Second, even if a legislature could sustain a multi-decade focus on continually revising opioid legislation, any attempt to do so effectively would require massive data gathering. Currently however, state medical examiners have already passed their breaking points, whether from running out of room, running out of money, or burnout. Yet these examiners play a crucial role in accurately identifying the cause of death for overdoses. Thus, even accurately tracking changes in cause of death alone would necessitate a massive influx of resources, in terms of additional personnel, time, and training for standardization. Beyond tracking overdoses, states would furthermore have to allocate additional resources to continuously monitor changes in initiating opioid use and to what extent supply limitations (like those currently placed on prescriptions) result in a substitute demand for more harmful illicit opioids like fentanyl.
Third and finally, the unintended effects of legislation matter just as much as the intended. A complex mesh of societal, punitive, and regulatory forces have created powerful disincentives for physicians to prescribe opioids or treat patients who need them. In particular, the stigmatization of chronic pain patients incentivizes withholding treatment for moralistic rather than medical reasons. The threat of criminal prosecution and loss of medical licensure incentivizes avoiding even relatively benign conduct for fear of triggering DEA or state investigation. Finally, the paperwork barriers formed by each new layer of regulatory compliance incentivize avoiding time-consuming patients, like those who require opioids. Thus, the exemptions that CVS and other state policies designed to safeguard individualized treatment decisions are likely insufficient to counterbalance the opposing disincentives. Effective policymaking requires a careful calculation of both direct and indirect incentives, far beyond the scope of a single prescription policy.

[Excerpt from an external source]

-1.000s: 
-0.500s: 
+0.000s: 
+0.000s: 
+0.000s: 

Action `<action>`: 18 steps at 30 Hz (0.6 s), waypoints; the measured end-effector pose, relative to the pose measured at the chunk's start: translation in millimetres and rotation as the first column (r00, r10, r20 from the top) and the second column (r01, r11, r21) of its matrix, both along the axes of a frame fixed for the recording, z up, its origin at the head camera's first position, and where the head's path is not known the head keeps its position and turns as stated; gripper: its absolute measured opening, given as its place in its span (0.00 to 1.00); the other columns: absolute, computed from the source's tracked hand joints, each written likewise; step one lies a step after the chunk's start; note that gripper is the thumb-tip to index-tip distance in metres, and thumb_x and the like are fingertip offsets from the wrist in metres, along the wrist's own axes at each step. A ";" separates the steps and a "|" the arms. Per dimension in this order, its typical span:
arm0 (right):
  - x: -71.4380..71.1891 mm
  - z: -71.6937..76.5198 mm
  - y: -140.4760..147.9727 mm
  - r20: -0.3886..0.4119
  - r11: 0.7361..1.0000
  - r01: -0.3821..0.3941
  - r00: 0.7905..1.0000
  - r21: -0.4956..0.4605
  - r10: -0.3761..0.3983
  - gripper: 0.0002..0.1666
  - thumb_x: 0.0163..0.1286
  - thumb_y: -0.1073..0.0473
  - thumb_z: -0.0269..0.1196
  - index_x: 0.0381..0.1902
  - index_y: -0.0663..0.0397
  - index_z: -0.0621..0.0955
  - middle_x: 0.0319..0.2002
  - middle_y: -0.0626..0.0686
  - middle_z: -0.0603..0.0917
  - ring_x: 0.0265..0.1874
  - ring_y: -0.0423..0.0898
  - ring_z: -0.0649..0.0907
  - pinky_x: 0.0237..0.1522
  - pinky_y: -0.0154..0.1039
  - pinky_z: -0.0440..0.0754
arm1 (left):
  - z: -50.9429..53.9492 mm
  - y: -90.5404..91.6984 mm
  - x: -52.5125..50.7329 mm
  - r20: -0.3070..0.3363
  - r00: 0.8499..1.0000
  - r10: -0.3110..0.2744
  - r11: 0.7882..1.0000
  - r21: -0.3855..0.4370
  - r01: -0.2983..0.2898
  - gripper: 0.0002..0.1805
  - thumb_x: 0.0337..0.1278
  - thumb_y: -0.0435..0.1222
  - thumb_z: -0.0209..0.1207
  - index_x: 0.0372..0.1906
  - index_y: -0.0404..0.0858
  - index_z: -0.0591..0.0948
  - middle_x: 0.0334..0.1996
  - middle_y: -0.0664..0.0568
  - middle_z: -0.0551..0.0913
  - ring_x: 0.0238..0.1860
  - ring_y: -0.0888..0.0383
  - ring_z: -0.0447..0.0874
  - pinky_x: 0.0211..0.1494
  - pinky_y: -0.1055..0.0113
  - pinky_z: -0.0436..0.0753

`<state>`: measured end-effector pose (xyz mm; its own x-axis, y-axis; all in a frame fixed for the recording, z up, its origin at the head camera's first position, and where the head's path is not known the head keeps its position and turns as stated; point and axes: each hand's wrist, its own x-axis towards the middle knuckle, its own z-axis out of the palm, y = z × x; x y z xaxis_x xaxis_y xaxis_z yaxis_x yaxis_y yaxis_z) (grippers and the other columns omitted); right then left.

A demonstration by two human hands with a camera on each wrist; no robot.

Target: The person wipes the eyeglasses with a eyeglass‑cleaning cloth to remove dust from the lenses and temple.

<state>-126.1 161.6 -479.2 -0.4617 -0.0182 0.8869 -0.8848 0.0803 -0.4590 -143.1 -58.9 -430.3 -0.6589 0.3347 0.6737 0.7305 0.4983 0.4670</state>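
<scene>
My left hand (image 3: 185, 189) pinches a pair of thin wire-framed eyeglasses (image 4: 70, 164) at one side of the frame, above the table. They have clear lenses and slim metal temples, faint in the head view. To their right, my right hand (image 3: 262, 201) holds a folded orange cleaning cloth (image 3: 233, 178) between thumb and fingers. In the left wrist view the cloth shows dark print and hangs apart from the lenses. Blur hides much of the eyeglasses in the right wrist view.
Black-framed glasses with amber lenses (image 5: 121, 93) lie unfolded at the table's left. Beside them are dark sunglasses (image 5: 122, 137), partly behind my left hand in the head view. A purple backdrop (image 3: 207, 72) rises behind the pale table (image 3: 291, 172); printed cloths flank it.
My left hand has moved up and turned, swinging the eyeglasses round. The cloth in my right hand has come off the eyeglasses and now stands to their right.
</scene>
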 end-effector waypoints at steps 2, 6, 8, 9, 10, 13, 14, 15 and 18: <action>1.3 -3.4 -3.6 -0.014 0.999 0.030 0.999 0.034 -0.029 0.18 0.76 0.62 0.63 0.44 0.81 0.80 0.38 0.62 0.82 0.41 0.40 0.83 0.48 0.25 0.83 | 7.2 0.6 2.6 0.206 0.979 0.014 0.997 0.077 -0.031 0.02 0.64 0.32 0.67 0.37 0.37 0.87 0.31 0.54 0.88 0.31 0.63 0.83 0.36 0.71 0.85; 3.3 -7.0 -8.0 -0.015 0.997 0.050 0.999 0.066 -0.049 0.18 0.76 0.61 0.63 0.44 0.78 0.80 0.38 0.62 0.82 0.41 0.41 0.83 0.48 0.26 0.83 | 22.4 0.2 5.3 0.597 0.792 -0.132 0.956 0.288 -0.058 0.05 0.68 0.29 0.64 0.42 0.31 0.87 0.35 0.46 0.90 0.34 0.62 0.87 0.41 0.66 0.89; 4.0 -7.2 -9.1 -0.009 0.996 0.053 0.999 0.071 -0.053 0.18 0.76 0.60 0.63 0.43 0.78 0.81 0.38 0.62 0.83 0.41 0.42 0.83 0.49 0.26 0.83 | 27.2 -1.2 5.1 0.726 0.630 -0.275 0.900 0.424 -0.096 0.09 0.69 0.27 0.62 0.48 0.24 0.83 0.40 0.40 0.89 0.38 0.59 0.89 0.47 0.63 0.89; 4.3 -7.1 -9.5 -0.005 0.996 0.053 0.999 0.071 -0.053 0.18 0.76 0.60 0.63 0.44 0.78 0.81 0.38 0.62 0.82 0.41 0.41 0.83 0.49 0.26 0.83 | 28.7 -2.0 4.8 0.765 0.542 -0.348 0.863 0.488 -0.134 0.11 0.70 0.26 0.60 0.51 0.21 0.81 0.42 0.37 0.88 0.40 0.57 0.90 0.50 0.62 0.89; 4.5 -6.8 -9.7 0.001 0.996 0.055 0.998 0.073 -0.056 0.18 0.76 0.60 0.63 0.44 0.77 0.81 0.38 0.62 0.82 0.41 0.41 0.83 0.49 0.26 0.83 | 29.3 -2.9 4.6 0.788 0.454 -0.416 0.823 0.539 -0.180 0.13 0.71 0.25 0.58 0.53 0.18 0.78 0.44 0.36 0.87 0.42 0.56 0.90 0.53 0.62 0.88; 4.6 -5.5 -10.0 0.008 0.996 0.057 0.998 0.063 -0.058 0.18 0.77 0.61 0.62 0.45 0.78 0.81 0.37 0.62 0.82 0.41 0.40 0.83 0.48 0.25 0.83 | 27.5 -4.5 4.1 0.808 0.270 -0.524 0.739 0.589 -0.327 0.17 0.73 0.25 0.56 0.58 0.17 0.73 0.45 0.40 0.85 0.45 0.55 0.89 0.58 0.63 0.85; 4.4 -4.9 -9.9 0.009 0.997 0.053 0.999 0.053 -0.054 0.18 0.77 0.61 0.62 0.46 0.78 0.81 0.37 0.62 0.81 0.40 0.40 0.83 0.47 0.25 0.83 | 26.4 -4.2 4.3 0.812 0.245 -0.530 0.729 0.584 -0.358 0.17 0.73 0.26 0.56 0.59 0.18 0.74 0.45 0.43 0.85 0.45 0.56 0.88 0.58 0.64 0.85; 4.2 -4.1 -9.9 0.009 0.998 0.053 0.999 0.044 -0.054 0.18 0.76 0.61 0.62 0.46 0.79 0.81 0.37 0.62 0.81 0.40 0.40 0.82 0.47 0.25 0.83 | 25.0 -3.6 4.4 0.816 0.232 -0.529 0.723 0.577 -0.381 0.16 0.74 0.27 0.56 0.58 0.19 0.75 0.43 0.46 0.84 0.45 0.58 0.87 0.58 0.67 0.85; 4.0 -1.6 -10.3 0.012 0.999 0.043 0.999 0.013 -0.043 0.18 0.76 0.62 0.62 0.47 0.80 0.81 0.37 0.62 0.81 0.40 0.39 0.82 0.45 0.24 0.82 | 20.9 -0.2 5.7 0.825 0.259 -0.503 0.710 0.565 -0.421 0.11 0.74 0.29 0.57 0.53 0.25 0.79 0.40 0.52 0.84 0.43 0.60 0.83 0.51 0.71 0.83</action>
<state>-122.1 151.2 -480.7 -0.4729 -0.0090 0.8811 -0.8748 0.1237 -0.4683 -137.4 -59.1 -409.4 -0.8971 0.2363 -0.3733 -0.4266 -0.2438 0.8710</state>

Going forward, CVS (and the states) should consider policy alternatives that expand provider choices rather than restrict them. For example, CVS could begin offering the abuse deterrent formulations (ADFs) of opioids. The FDA recommends ADFs as they offer the same pharmacological benefits as regular opioids but exist in a form that is harder to physically alter for off-label use. Currently, CVS does not cover any of the ten ADFs approved by the FDA. By offering a new prescriptive tool instead of restricting an existing one, this alternative might maintain some of the same intended preventive benefits without triggering an incentive to drop chronic pain patients.
Moreover, the addition of ADF coverage would allow for greater flexibility on a state level. Many states are in the process of or have recently completed crafting comprehensive legislative packages (including combinations of preventive, treatment, and punitive solutions). CVS’s uniform national policy may interfere with these efforts and make addressing unique state needs more challenging than necessary.
In summary, the benefits of CVS’s opioid policy are unlikely to outweigh its harms. The CVS policy provides no new guidance as it merely mimics the existing CDC policy, but it does add new layers of time-consuming compliance for providers pursuing medically-valid exemptions. Pharmacies and other retailers would do better to provide additional support to the existing state and federal opioid infrastructure than begin imposing new requirements upon it.